Goal of the exercise:
What you return should match the material below line for line, except that no image appears in it.

Data for processing:
================
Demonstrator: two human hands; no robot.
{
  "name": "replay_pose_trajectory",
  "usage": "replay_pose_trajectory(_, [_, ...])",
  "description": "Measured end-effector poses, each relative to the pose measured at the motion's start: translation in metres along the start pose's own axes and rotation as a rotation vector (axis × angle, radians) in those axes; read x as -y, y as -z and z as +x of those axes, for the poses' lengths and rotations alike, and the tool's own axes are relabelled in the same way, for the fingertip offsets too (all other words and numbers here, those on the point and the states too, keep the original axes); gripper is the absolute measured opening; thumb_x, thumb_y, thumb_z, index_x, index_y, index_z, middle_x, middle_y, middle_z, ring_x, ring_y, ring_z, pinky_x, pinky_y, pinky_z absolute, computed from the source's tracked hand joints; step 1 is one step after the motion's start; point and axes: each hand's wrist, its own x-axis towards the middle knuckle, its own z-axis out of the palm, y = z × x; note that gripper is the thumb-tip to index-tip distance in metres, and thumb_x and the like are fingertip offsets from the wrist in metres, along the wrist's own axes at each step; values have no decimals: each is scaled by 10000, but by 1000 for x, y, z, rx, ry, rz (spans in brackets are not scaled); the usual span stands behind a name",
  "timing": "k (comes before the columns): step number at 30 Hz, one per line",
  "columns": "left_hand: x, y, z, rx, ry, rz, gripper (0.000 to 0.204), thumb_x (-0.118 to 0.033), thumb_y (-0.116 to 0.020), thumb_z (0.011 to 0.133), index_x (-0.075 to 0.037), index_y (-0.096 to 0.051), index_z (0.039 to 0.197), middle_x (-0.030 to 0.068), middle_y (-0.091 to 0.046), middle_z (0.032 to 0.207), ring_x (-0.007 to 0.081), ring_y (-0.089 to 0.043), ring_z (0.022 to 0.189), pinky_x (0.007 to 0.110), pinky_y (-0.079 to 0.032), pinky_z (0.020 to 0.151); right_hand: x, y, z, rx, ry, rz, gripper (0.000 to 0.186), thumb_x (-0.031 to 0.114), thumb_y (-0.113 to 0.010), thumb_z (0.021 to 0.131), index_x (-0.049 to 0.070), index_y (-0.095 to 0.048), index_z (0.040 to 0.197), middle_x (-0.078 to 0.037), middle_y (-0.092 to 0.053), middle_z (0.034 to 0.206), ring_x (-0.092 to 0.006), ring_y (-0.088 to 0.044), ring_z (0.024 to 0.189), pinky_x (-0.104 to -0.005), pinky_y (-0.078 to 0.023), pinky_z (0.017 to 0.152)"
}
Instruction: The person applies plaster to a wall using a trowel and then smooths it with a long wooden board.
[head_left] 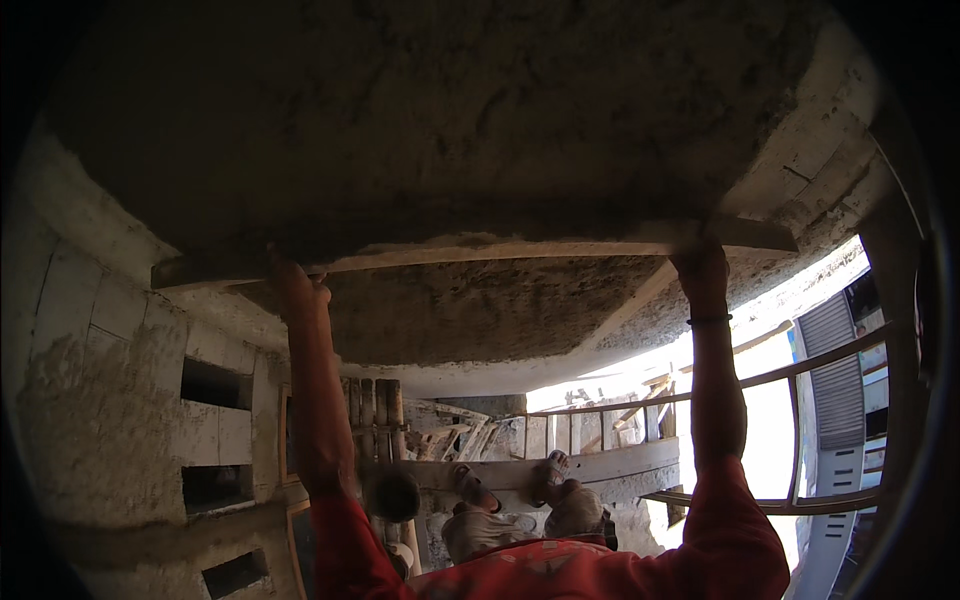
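A long, pale straightedge lies across the picture, pressed along a dark, rough wet-looking plaster surface. My left hand grips it toward its left end, the thumb showing on the lower edge. Closer to its right end, my right hand is closed round it, slightly blurred. Both arms reach up and forward. Grey mortar clings along part of the bar's upper edge. Below the bar, more plaster shows a coarser, pitted face, with a pale band bordering it.
My sandalled feet stand on a narrow wooden plank. A dark bucket sits beside my left leg. At left rises a block wall with dark openings; at right, curved-looking rails border a bright drop.
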Motion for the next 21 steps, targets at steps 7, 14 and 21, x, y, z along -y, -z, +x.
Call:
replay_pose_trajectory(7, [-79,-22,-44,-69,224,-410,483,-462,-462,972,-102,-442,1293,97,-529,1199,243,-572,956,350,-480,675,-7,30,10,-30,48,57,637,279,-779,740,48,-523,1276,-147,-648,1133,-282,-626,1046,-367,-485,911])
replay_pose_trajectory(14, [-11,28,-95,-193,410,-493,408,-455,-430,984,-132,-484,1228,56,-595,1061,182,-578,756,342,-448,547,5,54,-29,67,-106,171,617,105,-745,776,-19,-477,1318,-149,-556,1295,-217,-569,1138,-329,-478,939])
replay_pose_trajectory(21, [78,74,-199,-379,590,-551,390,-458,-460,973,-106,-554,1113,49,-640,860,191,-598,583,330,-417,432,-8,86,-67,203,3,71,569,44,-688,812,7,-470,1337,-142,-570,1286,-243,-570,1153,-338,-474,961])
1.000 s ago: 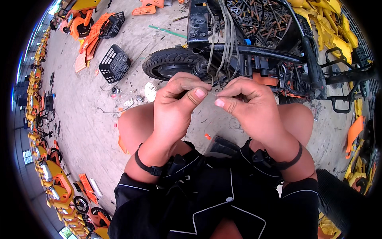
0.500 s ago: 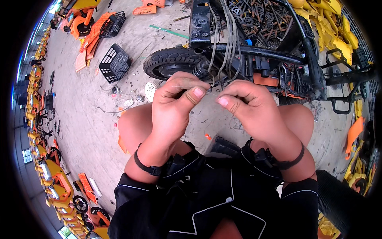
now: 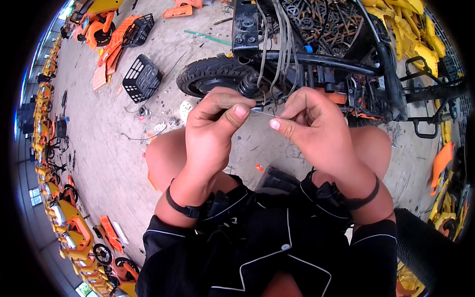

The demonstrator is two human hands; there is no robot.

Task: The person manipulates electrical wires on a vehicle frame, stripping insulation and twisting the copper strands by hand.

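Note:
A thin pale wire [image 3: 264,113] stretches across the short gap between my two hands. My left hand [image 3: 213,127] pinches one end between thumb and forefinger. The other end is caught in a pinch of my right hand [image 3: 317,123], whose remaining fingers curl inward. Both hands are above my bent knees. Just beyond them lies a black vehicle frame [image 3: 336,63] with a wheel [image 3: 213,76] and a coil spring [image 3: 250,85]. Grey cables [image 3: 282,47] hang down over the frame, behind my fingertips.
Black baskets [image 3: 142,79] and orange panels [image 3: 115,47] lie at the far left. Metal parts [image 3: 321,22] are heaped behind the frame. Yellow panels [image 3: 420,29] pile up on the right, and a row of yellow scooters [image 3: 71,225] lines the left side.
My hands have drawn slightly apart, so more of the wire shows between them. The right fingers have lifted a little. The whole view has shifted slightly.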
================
Task response:
Demonstrator: two human hands; no robot.
{
  "name": "replay_pose_trajectory",
  "usage": "replay_pose_trajectory(_, [_, ...])",
  "description": "Measured end-effector poses, each relative to the pose measured at the motion's start: translation in metres along the start pose's own axes and rotation as a rotation vector (axis × angle, radians) in those axes; read x as -y, y as -z and z as +x of those axes, for the poses' lengths and rotations alike, and the tool's own axes are relabelled in the same way, for the fingertip offsets too (all other words and numbers here, those on the point and the states too, keep the original axes); gripper is the absolute measured opening; thumb_x, thumb_y, thumb_z, index_x, index_y, index_z, middle_x, middle_y, middle_z, ring_x, ring_y, ring_z, pinky_x, pinky_y, pinky_z absolute, computed from the source's tracked hand joints; step 1 is one step after the motion's start; point and axes: each hand's wrist, its own x-axis towards the middle knuckle, its own z-axis out of the palm, y = z × x; note that gripper is the thumb-tip to index-tip distance in metres, and thumb_x and the like are fingertip offsets from the wrist in metres, along the wrist's own axes at each step; values have no decimals: each is scaled by 10000, but by 1000 for x, y, z, rx, ry, rz (spans in brackets are not scaled); the usual span stands behind a name",
  "timing": "k (comes before the columns): step number at 30 Hz, one per line",
  "columns": "left_hand: x, y, z, rx, ry, rz, gripper (0.000 to 0.204), thumb_x (-0.118 to 0.033), thumb_y (-0.116 to 0.020), thumb_z (0.011 to 0.133), index_x (-0.075 to 0.037), index_y (-0.096 to 0.051), index_z (0.039 to 0.197), middle_x (-0.030 to 0.068), middle_y (-0.091 to 0.046), middle_z (0.032 to 0.207), ring_x (-0.007 to 0.081), ring_y (-0.089 to 0.043), ring_z (0.022 to 0.189), pinky_x (0.007 to 0.110), pinky_y (-0.079 to 0.032), pinky_z (0.020 to 0.151); right_hand: x, y, z, rx, ry, rz, gripper (0.000 to 0.186), thumb_x (-0.031 to 0.114), thumb_y (-0.113 to 0.010), thumb_z (0.021 to 0.131), index_x (-0.049 to 0.070), index_y (-0.095 to 0.048), index_z (0.040 to 0.197), middle_x (-0.078 to 0.037), middle_y (-0.092 to 0.053), middle_z (0.034 to 0.206), ring_x (-0.092 to 0.006), ring_y (-0.088 to 0.044), ring_z (0.024 to 0.189), pinky_x (-0.104 to -0.005), pinky_y (-0.078 to 0.023), pinky_z (0.017 to 0.152)"
}
Instruction: The person applies plaster to a wall using a trowel and then smooths it with a long wooden board.
[head_left] 
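A long, pale straightedge lies across the picture, pressed along a dark, rough wet-looking plaster surface. My left hand grips it toward its left end, the thumb showing on the lower edge. Closer to its right end, my right hand is closed round it, slightly blurred. Both arms reach up and forward. Grey mortar clings along part of the bar's upper edge. Below the bar, more plaster shows a coarser, pitted face, with a pale band bordering it.
My sandalled feet stand on a narrow wooden plank. A dark bucket sits beside my left leg. At left rises a block wall with dark openings; at right, curved-looking rails border a bright drop.
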Motion for the next 21 steps, targets at steps 7, 14 and 21, x, y, z along -y, -z, +x.
Call:
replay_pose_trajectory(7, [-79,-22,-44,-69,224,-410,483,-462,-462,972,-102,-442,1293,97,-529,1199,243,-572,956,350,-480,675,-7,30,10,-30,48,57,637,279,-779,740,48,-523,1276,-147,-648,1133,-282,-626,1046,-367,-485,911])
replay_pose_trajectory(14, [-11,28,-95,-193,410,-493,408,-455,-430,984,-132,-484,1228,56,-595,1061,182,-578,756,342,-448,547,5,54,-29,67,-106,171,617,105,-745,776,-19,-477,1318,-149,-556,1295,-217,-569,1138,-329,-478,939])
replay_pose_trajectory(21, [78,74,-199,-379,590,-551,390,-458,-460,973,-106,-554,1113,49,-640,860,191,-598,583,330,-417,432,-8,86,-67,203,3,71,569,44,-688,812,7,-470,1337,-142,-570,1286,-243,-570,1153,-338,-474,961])
1.000 s ago: 
0.500 s ago: 
now: 

The demonstrator is two human hands; there is no robot.

Task: The person manipulates electrical wires on a vehicle frame, stripping insulation and twisting the copper strands by hand.

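Note:
A thin pale wire [image 3: 264,113] stretches across the short gap between my two hands. My left hand [image 3: 213,127] pinches one end between thumb and forefinger. The other end is caught in a pinch of my right hand [image 3: 317,123], whose remaining fingers curl inward. Both hands are above my bent knees. Just beyond them lies a black vehicle frame [image 3: 336,63] with a wheel [image 3: 213,76] and a coil spring [image 3: 250,85]. Grey cables [image 3: 282,47] hang down over the frame, behind my fingertips.
Black baskets [image 3: 142,79] and orange panels [image 3: 115,47] lie at the far left. Metal parts [image 3: 321,22] are heaped behind the frame. Yellow panels [image 3: 420,29] pile up on the right, and a row of yellow scooters [image 3: 71,225] lines the left side.
My hands have drawn slightly apart, so more of the wire shows between them. The right fingers have lifted a little. The whole view has shifted slightly.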

This exercise requires no additional answer.